More than 4,000 Christian Zionists gathered in Washington, D.C., this week to send a pro-Israel message to members of Congress.
The fifth annual Christians United for Israel Washington Summit brought together everyday Christians, politicians, Orthodox Jews, and evangelical leaders on July 20-22 to show solidarity with Israel and to lobby federal lawmakers on behalf of the Jewish state.
At the "Night to Honor Israel Banquet" on Wednesday night, speakers raised concern about the cool relationship between the Obama administration and Israel. CUFI founder John Hagee, a controversial pastor known for his staunch Zionist view and end time prophecies, called on the crowd to stand by Israel's side and fight against her enemies.
"When flotillas filled with militants seek to turn Gaza into an Iranian port, we proudly proclaim I am an Israeli. When the world condemns Israel for defending yourself from thousands of missiles and mortar attacks, we proudly proclaim I am an Israeli," said Hagee at Wednesday's banquet. "When terrorists threaten to kill you, we proudly proclaim I am an Israeli. When your allies grow weary of fighting tyranny and oppression and seek the easy way out, we stand with you and say I am an Israeli."
CUFI, on its website, said the threats against Israel are growing daily, citing Iran, Hamas, anti-Semitism, and U.S.-Israel relations.

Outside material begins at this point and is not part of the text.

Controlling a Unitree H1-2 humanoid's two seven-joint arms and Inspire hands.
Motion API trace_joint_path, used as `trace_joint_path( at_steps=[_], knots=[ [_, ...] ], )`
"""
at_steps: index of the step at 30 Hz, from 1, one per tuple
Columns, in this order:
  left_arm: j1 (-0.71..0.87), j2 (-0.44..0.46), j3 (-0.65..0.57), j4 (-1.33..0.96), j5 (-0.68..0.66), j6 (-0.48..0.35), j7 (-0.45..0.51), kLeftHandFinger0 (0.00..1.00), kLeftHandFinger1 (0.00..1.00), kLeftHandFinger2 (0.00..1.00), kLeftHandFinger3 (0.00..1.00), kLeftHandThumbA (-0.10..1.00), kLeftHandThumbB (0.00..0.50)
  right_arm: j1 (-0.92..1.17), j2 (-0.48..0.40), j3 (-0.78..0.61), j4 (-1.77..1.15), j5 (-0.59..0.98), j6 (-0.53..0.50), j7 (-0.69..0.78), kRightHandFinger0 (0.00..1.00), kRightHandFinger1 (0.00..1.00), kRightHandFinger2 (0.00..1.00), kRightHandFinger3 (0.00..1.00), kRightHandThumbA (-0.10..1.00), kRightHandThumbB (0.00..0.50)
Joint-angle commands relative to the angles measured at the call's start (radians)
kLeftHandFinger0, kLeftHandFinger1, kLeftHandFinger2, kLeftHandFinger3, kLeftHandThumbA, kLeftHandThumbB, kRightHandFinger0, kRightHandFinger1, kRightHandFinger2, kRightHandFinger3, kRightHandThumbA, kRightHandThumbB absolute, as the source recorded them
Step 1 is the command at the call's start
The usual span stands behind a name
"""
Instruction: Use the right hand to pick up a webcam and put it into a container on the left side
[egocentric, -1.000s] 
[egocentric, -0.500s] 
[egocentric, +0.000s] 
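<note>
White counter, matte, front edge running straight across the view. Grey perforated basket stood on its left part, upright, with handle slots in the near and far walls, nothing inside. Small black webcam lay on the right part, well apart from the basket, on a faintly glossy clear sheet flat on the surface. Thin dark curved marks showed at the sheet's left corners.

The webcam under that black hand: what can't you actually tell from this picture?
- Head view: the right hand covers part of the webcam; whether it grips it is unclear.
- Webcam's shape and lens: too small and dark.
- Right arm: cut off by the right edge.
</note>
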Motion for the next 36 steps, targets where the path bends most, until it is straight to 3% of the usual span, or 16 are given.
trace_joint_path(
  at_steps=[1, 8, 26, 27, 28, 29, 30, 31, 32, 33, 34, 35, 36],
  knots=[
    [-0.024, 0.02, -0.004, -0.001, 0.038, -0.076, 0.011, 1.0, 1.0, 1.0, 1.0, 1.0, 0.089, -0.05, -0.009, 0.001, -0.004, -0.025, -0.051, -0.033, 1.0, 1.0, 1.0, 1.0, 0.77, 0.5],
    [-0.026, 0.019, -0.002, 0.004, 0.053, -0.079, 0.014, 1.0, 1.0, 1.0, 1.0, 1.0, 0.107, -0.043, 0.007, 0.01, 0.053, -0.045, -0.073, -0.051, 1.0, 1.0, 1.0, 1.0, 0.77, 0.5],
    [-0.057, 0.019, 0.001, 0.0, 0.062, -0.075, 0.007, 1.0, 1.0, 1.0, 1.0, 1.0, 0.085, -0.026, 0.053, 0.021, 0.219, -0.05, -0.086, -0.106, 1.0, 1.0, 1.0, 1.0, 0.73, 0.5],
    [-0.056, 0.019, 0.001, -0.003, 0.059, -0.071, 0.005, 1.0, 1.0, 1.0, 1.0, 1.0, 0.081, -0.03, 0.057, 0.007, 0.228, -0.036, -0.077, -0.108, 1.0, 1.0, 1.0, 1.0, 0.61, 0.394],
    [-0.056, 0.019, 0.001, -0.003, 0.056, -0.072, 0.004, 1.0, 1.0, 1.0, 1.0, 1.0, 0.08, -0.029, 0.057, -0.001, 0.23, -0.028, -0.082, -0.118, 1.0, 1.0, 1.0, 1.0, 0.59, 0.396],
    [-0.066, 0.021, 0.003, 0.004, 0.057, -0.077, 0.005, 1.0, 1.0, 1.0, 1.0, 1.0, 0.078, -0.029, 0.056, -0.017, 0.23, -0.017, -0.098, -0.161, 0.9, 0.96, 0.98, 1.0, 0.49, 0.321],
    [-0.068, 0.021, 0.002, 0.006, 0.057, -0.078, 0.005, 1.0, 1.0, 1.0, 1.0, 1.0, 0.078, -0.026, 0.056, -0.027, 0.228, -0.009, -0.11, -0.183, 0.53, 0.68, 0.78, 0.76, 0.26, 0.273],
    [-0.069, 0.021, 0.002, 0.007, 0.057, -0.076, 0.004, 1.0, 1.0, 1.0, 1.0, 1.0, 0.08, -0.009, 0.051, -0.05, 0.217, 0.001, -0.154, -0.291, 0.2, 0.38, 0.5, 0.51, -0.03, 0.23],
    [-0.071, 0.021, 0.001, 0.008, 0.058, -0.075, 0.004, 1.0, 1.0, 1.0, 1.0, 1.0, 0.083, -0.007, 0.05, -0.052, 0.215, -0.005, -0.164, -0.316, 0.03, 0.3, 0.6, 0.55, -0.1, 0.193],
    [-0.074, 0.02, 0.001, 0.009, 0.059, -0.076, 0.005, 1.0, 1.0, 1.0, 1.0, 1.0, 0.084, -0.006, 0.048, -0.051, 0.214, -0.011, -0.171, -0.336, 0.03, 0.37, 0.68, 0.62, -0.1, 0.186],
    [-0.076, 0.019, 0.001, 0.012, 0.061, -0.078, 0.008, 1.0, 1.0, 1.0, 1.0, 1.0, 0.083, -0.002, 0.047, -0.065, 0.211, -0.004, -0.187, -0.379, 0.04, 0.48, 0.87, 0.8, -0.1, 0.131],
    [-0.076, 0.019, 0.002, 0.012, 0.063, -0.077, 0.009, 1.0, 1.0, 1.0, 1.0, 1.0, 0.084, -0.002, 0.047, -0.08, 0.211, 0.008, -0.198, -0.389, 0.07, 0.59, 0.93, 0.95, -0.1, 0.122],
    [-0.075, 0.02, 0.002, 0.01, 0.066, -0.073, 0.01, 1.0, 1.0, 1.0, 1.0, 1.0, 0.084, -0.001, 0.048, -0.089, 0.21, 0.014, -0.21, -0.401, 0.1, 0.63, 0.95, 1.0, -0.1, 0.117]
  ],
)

The Christian Zionist group said now more than ever Israel's supporters need to speak out for the country.
Though Hagee is a vocal supporter of Israel, some Jews are hesitant in tying themselves too closely to the megachurch pastor and CUFI. Some Jewish leaders cite Hagee's "apocalyptic Christian prophecies" as a source of tension and claim they are what fuel his hard-line support for Israel.
Hagee, however, claims that his support for Israel is unconnected to his views in Christian eschatology, citing Mathew 24:36 as evidence that human beings cannot hasten the "end of days."
Still, as James Besser of The Jewish Week noted in a column this week, Jewish leaders in the political center are "ambivalent" about Hagee and his group, "unsure of exactly what kind of friendship the Christian Zionists are offering.
"Some remain nervous about the prophecy issue, as well, and uncomfortable with what seems like staunch opposition to giving up any more territory," Besser wrote.
But The Jewish Week writer said conservative Jews mostly see Hagee and his group as a "godsend."
CUFI summit attendees on Thursday spent the entire day lobbying elected officials to support Israel after praying on the steps of the Capitol.
Last March, Hagee presented members of Congress a petition signed by over 100,000 American Christians expressing solidarity with Israel. The petition declared the Jewish people have a right to live in the ancient land of Israel, there is no excuse for acts of terrorism against Israel, and Israel has a right to defend its citizens.
"Israel is America's closest and most trusted ally. We are committed to steadfastly supporting the Jewish State as she fights to defend the democratic values that we all hold dear," Hagee had said. "As our leaders in Washington make decisions about American foreign policy in the Middle East, it is important for them to know that Christians across the country remain solidly committed to a strong US-Israel relationship."
In addition to being CUFI's founding chairman, Hagee is also the founding pastor of the 18,000-member Cornerstone Church in San Antonio, Texas.